- _WHAT YOU SHOULD DO_
Without any images, write the data out exactly as it appears.

- _MATERIAL PROVIDED_

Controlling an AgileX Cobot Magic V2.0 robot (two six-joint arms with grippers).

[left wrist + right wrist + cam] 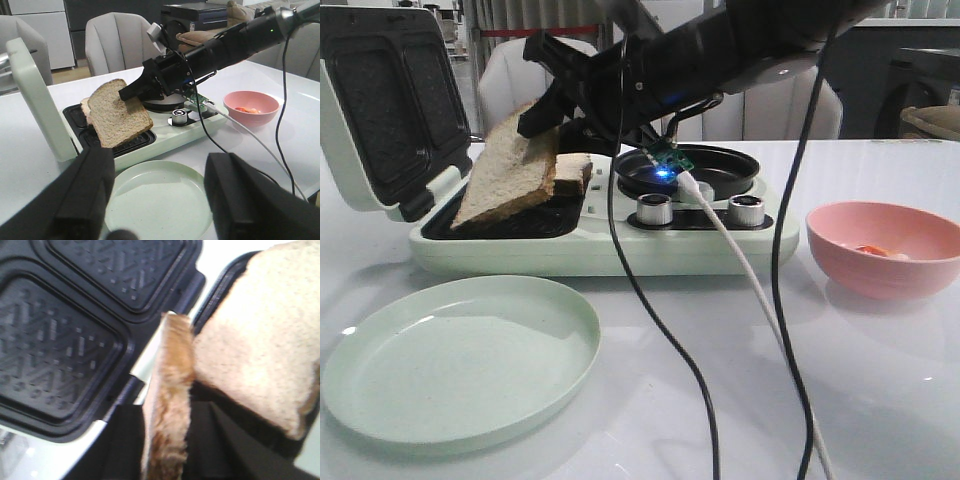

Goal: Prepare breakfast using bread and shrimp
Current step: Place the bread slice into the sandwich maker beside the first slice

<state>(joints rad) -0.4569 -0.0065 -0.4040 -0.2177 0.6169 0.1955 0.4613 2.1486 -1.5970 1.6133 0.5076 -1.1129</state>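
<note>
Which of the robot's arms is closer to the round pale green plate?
Left. Its open left gripper hovers right over the pale green plate; the right gripper is farther back at the sandwich maker, clamping a tilted bread slice.

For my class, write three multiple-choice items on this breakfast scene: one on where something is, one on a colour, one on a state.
1. Where is the shrimp?
A. pink bowl
B. green plate
C. sandwich maker

2. What colour is the plate?
A. pink
B. pale green
C. black

3. The right gripper is:
A. open and empty
B. shut on a tilted bread slice
C. out of view

Answers: 1 A, orange pieces lie in the pink bowl. 2 B, it is pale green in both wide views. 3 B, its fingers pinch the bread slice above the sandwich maker.
</note>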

- _YOUR RESPONSE_
Controlling an AgileX Cobot Magic V2.0 robot (two six-joint arms with grippers).

[left wrist + right wrist + cam] 

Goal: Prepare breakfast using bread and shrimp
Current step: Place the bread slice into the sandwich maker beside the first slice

<state>(joints rad) -0.4569 -0.0065 -0.4040 -0.2177 0.6169 0.1955 0.4613 2.1486 -1.5970 1.6133 0.5076 -1.1129</state>
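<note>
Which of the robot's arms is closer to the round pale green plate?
Left. Its open left gripper hovers right over the pale green plate; the right gripper is farther back at the sandwich maker, clamping a tilted bread slice.

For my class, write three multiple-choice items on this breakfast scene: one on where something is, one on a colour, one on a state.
1. Where is the shrimp?
A. pink bowl
B. green plate
C. sandwich maker

2. What colour is the plate?
A. pink
B. pale green
C. black

3. The right gripper is:
A. open and empty
B. shut on a tilted bread slice
C. out of view

Answers: 1 A, orange pieces lie in the pink bowl. 2 B, it is pale green in both wide views. 3 B, its fingers pinch the bread slice above the sandwich maker.
</note>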

There is no more to the output, and the exercise is done.